ABSTRACT

Recent developments in the Internet of Things (IoT) technology have produced extensive opportunities and innovations in the healthcare field. IoT-enabled healthcare has been a research domain that focuses on “the utilization of IoT-enabled methods and technologies to offer high-quality health services, including faster and safer preventive care, lower overall cost, improved patient-centered practice, and enhanced sustainability.” Specific attention in this domain has been directed to traditional IoT technological studies including sensing, networking and communication, data mining, and human–computer interaction and healthcare. Healthcare supervising 186administrators in the hospitals and other health center staffs have to confirm all through the enormous development of the wireless healthcare counseling equipments along with numerous electronics components have become to enormous significance in many nations throughout the world.

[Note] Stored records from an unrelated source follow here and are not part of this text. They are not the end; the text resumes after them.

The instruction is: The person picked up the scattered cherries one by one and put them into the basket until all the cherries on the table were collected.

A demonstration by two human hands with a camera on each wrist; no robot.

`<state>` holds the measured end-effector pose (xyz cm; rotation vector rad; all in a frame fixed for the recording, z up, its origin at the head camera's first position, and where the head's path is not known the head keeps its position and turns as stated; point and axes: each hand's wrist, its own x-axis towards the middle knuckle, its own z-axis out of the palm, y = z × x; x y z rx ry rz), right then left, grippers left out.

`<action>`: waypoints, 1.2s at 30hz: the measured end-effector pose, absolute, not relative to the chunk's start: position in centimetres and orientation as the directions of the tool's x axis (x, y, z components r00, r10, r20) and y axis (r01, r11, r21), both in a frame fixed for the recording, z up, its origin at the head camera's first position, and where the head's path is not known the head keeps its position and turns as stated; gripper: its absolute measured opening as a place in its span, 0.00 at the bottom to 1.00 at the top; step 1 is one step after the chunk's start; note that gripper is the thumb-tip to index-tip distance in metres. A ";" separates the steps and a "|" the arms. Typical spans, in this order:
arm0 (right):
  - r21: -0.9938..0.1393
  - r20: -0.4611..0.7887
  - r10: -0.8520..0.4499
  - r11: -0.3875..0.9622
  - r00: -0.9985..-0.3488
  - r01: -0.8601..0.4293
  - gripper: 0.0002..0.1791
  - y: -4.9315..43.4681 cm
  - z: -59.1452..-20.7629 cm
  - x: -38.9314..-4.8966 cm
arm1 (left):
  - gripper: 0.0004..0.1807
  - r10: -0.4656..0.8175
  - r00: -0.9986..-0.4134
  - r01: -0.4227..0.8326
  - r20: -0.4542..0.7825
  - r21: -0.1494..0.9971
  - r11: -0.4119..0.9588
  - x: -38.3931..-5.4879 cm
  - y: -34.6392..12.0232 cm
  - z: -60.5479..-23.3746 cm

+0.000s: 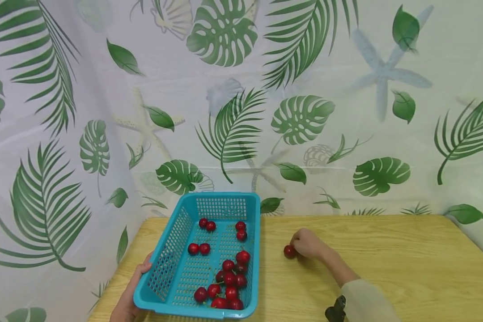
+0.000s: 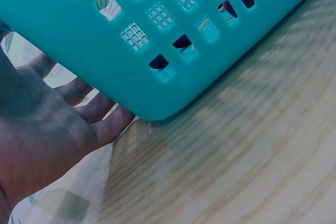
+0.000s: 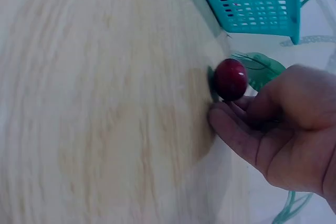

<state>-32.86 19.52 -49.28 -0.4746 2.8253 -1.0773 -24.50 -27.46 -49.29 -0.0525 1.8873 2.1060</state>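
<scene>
My right hand is low over the table, right of the basket. Its curled fingertips pinch the near end of a single dark red cherry; whether they hold its stem is hidden. A blue-green plastic basket with perforated walls stands on the left part of the table. At the basket's left side, my left hand holds the rim and outer wall, its fingers reaching behind the corner. Inside the basket lie pairs of cherries toward the back and left, and a heap of cherries at the front right.
The wood-grain table extends to the right of the basket. Behind and to the left hangs a white sheet printed with green leaves, shells and starfish. A small black device sits at my right wrist by the sleeve.
</scene>
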 end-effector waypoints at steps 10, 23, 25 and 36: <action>-0.493 0.040 -0.339 0.812 -0.940 -0.314 0.08 20.8 -48.8 -31.9 | 0.37 0.198 -0.951 -0.259 -0.238 0.961 -0.093 -24.5 -27.6 -49.3; -0.418 0.235 -0.273 0.838 -0.933 -0.351 0.04 19.6 -47.7 -31.0 | 0.38 0.202 -0.950 -0.258 -0.240 0.964 -0.070 -24.6 -27.6 -49.2; -0.451 0.275 -0.263 0.814 -0.925 -0.366 0.03 18.9 -46.8 -30.8 | 0.38 0.198 -0.950 -0.259 -0.242 0.964 -0.063 -24.6 -27.6 -49.2; -0.478 0.555 -0.243 0.690 -0.796 -0.544 0.01 13.7 -43.3 -29.2 | 0.37 0.188 -0.952 -0.255 -0.241 0.965 -0.055 -24.9 -27.6 -49.3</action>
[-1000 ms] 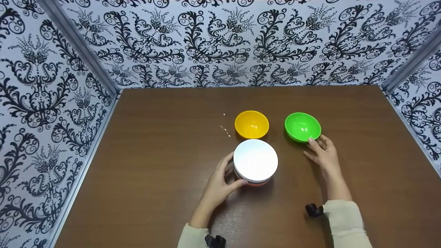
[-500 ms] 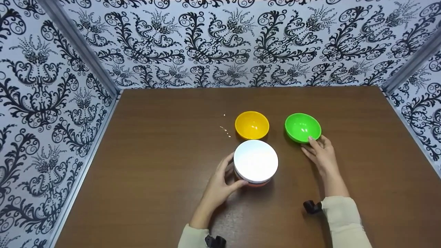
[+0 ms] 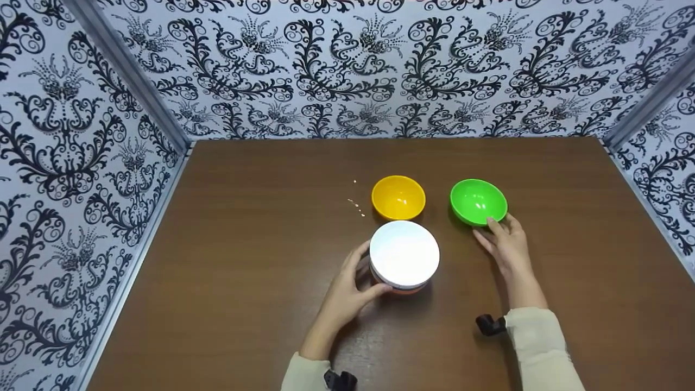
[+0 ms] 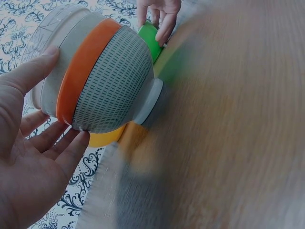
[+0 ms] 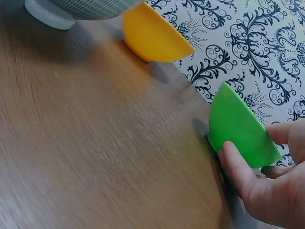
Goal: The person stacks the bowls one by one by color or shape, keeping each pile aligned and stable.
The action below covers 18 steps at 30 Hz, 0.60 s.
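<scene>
My left hand point(image 3: 343, 293) grips a stack of bowls point(image 3: 404, 254), thumb on the near side and fingers around the left. In the left wrist view the patterned lower bowl point(image 4: 116, 78) has green dashes, an orange band and a white foot; pale rims sit above it. From the head view the top is a bright white disc, its contents not readable. My right hand point(image 3: 511, 247) holds the green bowl point(image 3: 478, 201) at its near right side, fingers on its rim and outer wall. Just behind the stack stands a yellow bowl point(image 3: 398, 197).
Several small pale crumbs point(image 3: 356, 205) lie on the brown wooden table point(image 3: 260, 244), left of the yellow bowl. Patterned wall panels point(image 3: 358, 60) enclose the back and sides. A dark camera point(image 3: 490, 325) is worn on the right wrist, and another point(image 3: 341, 380) on the left.
My right hand has shifted slightly left at the green bowl, its thumb drawing closer along the near side. The left hand and the bowls have hardly moved.
</scene>
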Tool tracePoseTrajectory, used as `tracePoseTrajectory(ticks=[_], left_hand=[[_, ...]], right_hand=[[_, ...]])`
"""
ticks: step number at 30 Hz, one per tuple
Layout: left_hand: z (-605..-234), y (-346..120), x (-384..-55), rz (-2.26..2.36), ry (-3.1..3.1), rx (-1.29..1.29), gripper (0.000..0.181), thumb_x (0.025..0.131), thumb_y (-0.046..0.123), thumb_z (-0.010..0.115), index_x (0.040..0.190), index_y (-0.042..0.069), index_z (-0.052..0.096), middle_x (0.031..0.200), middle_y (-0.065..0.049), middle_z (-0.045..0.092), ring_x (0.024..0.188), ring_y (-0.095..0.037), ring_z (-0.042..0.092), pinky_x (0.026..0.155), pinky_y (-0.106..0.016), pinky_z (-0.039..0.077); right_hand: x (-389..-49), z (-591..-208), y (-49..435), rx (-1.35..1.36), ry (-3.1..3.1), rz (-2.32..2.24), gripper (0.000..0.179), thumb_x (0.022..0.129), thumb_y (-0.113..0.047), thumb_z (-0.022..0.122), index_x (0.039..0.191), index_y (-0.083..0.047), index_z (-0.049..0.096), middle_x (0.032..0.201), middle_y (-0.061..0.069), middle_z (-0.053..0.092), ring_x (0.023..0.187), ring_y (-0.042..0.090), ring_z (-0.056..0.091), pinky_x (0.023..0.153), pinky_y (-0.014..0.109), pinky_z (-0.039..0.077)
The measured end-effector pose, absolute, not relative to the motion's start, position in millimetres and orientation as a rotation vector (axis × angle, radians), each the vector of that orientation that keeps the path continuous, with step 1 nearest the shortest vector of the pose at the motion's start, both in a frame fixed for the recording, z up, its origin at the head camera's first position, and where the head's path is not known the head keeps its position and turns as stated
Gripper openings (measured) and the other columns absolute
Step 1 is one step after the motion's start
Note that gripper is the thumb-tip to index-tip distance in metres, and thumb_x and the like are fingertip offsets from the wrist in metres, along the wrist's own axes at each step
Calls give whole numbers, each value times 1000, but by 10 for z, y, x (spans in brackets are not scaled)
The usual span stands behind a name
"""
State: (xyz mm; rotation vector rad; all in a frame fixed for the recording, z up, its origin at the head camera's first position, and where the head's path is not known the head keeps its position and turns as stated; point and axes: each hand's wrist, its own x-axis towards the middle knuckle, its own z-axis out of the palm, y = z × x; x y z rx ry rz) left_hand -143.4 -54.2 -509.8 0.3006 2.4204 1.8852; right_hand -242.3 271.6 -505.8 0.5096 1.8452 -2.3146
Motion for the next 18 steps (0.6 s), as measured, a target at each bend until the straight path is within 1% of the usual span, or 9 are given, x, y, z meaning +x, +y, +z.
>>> tracePoseTrajectory(ticks=[6,10,14,16,18], left_hand=[[-5100,-536,-1440,1900,2412,309,87,81,32,82,153,16,36,157,-9,40,141,-28,47,116,-38,42],[-5101,-536,-1438,1899,2414,310,86,81,32,82,153,17,37,156,-8,40,141,-27,46,116,-38,42],[-5102,-538,-1436,1894,2423,310,86,81,32,82,153,18,37,156,-8,40,141,-27,47,116,-38,42],[-5102,-539,-1435,1892,2425,310,86,81,32,82,153,19,37,156,-8,40,142,-27,46,116,-38,42],[-5104,-540,-1436,1893,2427,314,86,81,32,82,153,19,37,156,-8,40,142,-27,46,116,-39,41]], right_hand=[[-2435,-5050,2702,573,1816,-2344,74,106,-20,45,161,-13,-4,168,13,7,111,4,57,105,20,49],[-2427,-5047,2694,601,1793,-2358,73,106,-19,44,161,-15,-4,167,13,7,119,7,53,105,20,48],[-2417,-5032,2685,623,1785,-2358,73,106,-18,43,161,-17,-5,167,12,6,136,15,43,106,20,47],[-2409,-5026,2685,627,1789,-2355,73,106,-18,42,161,-17,-5,168,11,6,139,15,41,106,20,47],[-2398,-5016,2686,629,1794,-2357,73,106,-18,43,161,-18,-5,168,11,6,138,15,42,106,20,48]])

Modern advancements have been centralized on the above methods of particular wireless body area network and wearable node to encounter signals like body temperature, pulse rate, and blood pressure. Hence fore, wireless sensor network technology could be engaged in demanding settings to assemble patient vital parameters. The collected data are broad-casted wirelessly over the receiving station associated with a warehouse where the data are prepared hypothetically which contributes relevant to security as well as confidentiality about the patient data, in conjunction with the avoidance of illegal approach or use of patient data, in addition, to ensure reliable real-time patient monitoring. In this paper, secured health-care supervising system adopting a fuzzy logic-based decision platform which helps in resolving the Odontogenic tumors with you and your friend or loved one is proposed. Thus, an aggregation of fuzzy logic as well as protected flexible model is made use of in order to identify the status of the health of the patient taking into account of the neural network which is trained continuously as well as it has the capability to modify itself along with the changes in the input for which the desired output is assigned.